Goal of the exercise
Copy out each line from the material where the word "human" is found.
%%
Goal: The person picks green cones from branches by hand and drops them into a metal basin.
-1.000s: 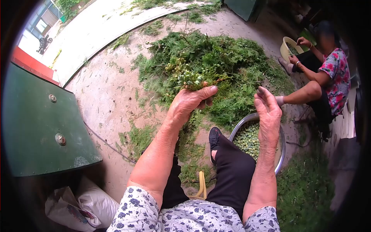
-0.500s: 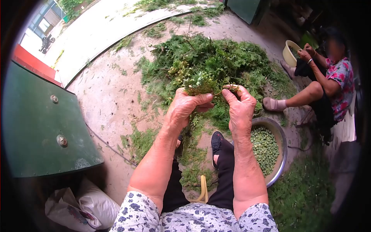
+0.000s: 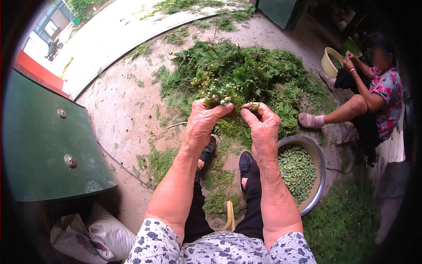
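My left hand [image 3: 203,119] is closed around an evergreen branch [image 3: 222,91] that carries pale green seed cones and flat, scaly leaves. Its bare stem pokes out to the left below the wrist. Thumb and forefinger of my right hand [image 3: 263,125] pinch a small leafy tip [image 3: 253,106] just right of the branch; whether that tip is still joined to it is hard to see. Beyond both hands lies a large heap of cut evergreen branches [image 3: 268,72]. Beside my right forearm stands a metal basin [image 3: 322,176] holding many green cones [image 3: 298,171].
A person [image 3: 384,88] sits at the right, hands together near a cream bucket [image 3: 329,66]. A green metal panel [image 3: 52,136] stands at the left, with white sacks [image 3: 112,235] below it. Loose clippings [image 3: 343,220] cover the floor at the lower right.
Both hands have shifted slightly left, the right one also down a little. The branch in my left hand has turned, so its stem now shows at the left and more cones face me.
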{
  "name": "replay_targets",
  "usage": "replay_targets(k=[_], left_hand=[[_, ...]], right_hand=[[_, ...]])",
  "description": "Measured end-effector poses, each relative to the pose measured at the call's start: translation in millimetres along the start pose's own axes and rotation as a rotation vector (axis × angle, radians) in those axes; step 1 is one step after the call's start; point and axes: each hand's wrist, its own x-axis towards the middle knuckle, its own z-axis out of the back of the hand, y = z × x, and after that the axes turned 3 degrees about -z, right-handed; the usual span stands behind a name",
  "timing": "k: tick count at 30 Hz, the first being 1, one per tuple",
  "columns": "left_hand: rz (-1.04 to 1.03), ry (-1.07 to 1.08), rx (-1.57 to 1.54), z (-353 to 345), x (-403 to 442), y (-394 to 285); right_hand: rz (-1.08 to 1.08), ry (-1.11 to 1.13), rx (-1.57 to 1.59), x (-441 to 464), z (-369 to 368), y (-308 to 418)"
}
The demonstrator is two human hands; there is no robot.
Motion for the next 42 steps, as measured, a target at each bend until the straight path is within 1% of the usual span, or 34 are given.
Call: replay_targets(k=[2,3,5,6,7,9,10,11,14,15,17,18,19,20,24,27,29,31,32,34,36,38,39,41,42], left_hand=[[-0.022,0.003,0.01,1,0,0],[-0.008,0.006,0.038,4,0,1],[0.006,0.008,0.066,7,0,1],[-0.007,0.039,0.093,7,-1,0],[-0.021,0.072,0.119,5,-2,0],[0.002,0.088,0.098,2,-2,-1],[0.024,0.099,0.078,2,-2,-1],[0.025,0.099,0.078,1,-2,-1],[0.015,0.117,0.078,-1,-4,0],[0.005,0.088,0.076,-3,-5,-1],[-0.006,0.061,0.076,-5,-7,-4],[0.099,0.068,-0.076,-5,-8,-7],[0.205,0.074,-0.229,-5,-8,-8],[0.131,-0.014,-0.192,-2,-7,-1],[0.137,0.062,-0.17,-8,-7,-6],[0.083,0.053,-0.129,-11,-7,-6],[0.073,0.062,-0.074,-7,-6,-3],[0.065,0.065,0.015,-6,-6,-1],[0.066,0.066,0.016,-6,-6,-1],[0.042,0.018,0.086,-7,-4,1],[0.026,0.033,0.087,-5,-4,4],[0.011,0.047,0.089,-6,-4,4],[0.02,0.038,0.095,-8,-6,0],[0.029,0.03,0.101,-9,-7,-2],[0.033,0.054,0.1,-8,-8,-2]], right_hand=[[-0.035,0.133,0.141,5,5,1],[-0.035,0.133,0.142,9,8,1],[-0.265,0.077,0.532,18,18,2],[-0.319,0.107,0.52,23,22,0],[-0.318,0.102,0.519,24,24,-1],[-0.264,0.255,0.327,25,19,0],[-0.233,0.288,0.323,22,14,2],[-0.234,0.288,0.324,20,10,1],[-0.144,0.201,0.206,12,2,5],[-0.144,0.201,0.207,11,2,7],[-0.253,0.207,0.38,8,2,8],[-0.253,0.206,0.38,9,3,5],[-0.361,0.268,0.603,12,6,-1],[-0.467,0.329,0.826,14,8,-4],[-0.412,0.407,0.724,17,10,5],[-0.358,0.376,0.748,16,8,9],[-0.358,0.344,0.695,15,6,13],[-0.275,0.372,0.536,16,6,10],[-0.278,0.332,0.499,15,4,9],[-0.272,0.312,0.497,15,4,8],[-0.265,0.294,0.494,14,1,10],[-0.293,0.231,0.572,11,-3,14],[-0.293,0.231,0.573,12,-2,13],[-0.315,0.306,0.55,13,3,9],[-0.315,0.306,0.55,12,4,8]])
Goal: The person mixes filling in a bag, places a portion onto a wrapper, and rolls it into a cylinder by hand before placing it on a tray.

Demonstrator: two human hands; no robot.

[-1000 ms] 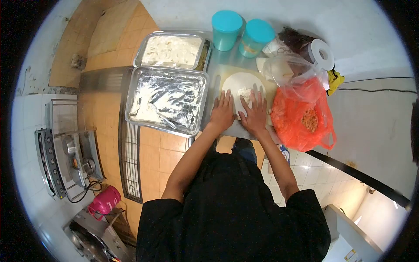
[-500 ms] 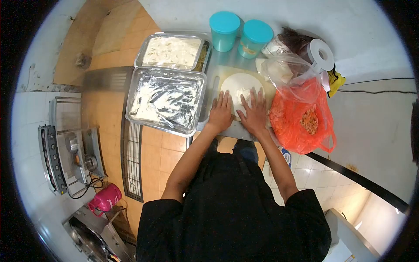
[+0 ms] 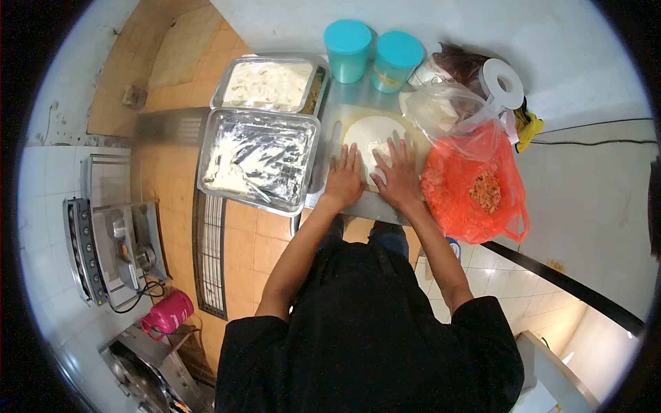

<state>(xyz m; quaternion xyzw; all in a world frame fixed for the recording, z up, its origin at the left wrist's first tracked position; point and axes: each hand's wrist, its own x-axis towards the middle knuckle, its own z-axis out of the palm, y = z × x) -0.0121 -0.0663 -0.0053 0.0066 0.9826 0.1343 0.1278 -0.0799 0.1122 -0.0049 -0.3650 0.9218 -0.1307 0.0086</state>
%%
Solution for this exercise
The demonstrator is two human hands; there is no robot.
Demonstrator: two human hands; no robot.

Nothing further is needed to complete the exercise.